Progress on Levelling up the World Has Stalled or Reversed

The UN Sustainable Development Goals, adopted in 2015 by all 193 UN member states are a shared blueprint to achieve peace and prosperity for people and the planet, underwriting the human security needed globally as a baseline for continued sustainable and equitable growth. By providing a comprehensive blueprint for peace and prosperity for people and the planet, the goals set out a shared transformational vision to shift the world onto a sustainable and resilient path.

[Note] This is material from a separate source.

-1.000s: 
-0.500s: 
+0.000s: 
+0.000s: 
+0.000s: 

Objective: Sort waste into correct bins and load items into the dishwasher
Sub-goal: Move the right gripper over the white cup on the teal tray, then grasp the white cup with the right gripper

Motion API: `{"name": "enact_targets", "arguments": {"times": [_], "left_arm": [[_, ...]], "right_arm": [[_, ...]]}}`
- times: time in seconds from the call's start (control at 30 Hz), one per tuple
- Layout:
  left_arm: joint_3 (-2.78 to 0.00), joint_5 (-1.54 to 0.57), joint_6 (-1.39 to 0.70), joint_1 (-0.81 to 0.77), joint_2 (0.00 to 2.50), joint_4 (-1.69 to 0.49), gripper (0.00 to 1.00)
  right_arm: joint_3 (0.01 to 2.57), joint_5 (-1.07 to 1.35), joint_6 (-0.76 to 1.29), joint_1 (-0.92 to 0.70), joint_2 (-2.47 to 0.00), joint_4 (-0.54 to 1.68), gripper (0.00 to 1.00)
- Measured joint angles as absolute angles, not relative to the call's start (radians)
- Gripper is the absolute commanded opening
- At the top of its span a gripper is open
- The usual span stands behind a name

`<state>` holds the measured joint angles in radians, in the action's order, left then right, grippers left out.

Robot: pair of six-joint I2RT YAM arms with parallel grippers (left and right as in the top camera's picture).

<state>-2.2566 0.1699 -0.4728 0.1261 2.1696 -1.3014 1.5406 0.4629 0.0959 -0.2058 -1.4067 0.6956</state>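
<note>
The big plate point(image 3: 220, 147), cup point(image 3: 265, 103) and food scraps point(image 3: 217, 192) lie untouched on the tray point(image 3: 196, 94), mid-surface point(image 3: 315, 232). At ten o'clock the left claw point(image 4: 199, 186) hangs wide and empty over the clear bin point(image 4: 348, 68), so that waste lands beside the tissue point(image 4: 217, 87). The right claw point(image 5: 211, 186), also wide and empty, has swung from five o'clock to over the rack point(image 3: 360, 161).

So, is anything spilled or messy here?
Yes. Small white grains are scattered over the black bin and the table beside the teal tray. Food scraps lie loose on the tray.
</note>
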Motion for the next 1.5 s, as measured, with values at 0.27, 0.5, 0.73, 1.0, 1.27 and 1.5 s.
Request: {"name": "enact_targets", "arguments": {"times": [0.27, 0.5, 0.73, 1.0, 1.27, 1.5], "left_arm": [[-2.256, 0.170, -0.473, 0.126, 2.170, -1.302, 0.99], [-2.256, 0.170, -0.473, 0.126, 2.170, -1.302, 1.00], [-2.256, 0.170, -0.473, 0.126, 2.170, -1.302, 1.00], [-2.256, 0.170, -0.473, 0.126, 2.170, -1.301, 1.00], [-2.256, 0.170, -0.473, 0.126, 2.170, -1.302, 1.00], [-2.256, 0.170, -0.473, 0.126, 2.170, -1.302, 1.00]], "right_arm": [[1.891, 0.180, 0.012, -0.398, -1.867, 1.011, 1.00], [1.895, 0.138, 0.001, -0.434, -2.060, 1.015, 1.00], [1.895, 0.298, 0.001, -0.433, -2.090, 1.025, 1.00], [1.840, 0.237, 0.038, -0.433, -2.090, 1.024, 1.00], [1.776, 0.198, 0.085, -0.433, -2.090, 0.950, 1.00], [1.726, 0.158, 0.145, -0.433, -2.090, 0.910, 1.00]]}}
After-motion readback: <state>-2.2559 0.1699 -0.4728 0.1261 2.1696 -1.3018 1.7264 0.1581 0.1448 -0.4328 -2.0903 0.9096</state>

At the mid-point toward the goals’ 2030 target date, however, the outlook for the achievement is bleak. Despite initial slow but steady improvements across several goals, particularly related to poverty and health, further progress has stalled since the outbreak of the pandemic, with interrelated economic, political and security crises having followed. These include a global economic slowdown, increasing geopolitical divisions inhibiting the coordination on global scale development challenges, the populist politicization of sustainable development across major advanced economies, a persistent lack of (profitable) private sector investment opportunities in regions with the most significant development need, and the increasing number of people rising to Western living standards and their unsustainable rates of resource consumption, among others.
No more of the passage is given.